Memory usage in model with matrix exponentials

Could someone help me understand the memory usage of this model, that does lots of matrix exponential calculations serially without storing them?

On either Windows (Rstudio), or on Linux, using rstan, memory goes up from a baseline of 200MB to arond 1.7 GB while the sampling is running. Is this to be expected, if so, what is it all being used for?

The memory use seems to scale with the size of the data (5000 here), and the memory appears to not be freed when the sampler stops. Number of iterations doesn’t seem to affect it. Optimisation is a little bit cheaper, but still uses about 1.1GB.

This is an artificial model to illustrate the issue - in reality Q will be different for each i, so I’ll need to recalculate those exponentials. I’m trying to determine the scalability of continuous-time Markov models that look somewhat like this.

Thanks,
Chris

library(rstan)

mtest <- stan_model(model_code="data {
  int<lower=1> nobs;
  array[nobs] int<lower=1,upper=5> state;
}

parameters {
  array[10] real<lower=0> q;
}

transformed parameters {
  matrix[5,5] Q = rep_matrix(0, 5, 5);
  matrix[5,5] P;
  real loglik=0;
  Q[1,2] = q[1]; Q[1,5] = q[2]; Q[2,1] = q[3]; Q[2,3] = q[4]; Q[2,5] = q[5];
  Q[3,2] = q[6]; Q[3,4] = q[7]; Q[3,5] = q[8]; Q[4,3] = q[9]; Q[4,5] = q[10];
  for (k in 1:5) {
	   Q[k,k] =  - sum(Q[k,1:5]);  // constrain rows to add to zero
  }

  for (i in 2:nobs){
    P = matrix_exp(Q);
    loglik += categorical_lpmf(state[i] | to_vector(P[state[i-1],]));
  }
}

model {
  target += loglik;
  for (i in 1:10) {
    q[i] ~ lognormal(0,2);
  }
}

")

Q5 <- rbind(c(0, 1, 0, 0, 1), c(1, 0, 1, 0, 1), c(0, 1, 0, 1, 1), c(0, 0, 1, 0, 1), c(0, 0, 0, 0, 0))
diag(Q5) <- -rowSums(Q5)
P <- expm::expm(Q5)
nobs <- 5000 
## simulate data from a continuous-time Markov model with equally-spaced observations
state <- numeric(nobs)
set.seed(1)
state[1] <- 1
for (i in 2:nobs){
  state[i] <- sample(1:5, size=1, prob=P[state[i-1],])
}

opt <- optimizing(mtest, data=list(nobs=nobs, state=state))
sam <- sampling(mtest, data=list(nobs=nobs, state=state),
                chains=1, iter=100)
1 Like

I might be missing something, but it looks like this has no need to be in the loop. The primary memory cost of operations like this is in autodiff storage, and this will end up storing nobs copies of the same autodiff information, which will be very expensive.

1 Like

I know - I explained this in the last paragraph of my post - in the real model, Q will be different for each data point i. I just wrote it like that to make the MRE more minimal. So is this memory size as expected for this model?

1 Like

Ah, I see. Then yes, it is likely that your model will need memory which increases as you increase your data size.
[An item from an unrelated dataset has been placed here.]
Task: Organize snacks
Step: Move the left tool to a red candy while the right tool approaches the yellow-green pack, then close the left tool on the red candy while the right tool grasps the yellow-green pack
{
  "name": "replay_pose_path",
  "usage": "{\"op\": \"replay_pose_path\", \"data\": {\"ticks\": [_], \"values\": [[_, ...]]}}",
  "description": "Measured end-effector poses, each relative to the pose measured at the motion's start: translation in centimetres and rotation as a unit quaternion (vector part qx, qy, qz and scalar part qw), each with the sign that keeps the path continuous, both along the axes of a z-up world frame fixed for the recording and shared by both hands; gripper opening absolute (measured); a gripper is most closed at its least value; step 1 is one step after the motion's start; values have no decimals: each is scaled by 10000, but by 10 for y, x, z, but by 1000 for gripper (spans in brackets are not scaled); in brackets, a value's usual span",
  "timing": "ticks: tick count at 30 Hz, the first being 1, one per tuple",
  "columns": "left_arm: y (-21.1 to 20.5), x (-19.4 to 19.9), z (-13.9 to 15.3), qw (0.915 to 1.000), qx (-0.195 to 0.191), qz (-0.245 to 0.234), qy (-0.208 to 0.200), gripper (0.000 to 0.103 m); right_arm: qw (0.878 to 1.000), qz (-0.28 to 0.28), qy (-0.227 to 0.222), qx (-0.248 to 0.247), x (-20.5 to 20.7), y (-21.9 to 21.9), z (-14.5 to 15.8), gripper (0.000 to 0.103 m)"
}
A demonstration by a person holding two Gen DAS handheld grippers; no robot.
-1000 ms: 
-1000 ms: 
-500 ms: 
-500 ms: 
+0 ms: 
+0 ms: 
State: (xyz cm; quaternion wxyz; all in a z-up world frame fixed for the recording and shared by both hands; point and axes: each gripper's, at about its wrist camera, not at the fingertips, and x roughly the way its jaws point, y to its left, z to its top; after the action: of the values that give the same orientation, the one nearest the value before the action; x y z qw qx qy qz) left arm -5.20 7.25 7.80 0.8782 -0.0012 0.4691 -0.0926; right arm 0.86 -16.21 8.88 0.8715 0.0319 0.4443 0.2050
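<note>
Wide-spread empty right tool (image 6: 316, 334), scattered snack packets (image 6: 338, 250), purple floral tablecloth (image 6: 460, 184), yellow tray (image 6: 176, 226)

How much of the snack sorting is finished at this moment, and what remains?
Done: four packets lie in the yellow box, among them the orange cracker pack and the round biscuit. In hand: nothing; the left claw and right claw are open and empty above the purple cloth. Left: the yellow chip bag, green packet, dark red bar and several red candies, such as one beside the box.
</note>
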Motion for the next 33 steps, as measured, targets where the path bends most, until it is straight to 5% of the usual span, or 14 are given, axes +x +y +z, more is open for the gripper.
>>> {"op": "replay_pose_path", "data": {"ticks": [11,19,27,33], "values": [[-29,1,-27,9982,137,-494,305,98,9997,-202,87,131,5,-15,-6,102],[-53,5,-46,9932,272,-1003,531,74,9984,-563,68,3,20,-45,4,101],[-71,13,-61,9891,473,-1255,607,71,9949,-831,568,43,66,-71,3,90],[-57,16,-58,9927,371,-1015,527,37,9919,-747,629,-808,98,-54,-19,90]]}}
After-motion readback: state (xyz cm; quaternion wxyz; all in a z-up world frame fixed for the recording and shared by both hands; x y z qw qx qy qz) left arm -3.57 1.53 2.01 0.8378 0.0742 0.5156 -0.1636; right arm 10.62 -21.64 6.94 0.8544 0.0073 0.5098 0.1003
The reason you don’t see it change with number of iterations and that it only goes down when the sampler is finished is that the memory is re-used between different evaluations. Doing this is dramatically faster than releasing it back to the operating system only to ask for it again the next iteration

1 Like

OK, it is clear that memory should increase with the data size, but I was asking why the consumption is so large in this specific example. From these posts (Dealing with memory issues in Markov chain style model - #2 by Bob_Carpenter) and (Memory issues with custom model - #4 by bbbales2) I understand that computations that connect the data and parameters will consume memory due to autodiff. If this is about 40 bytes per elementary computation, and 5000 exponentiations of a 5 x 5 matrix use 1 GB, this suggests that one of those matrix exponentiations involves a few thousand computations. I can believe this.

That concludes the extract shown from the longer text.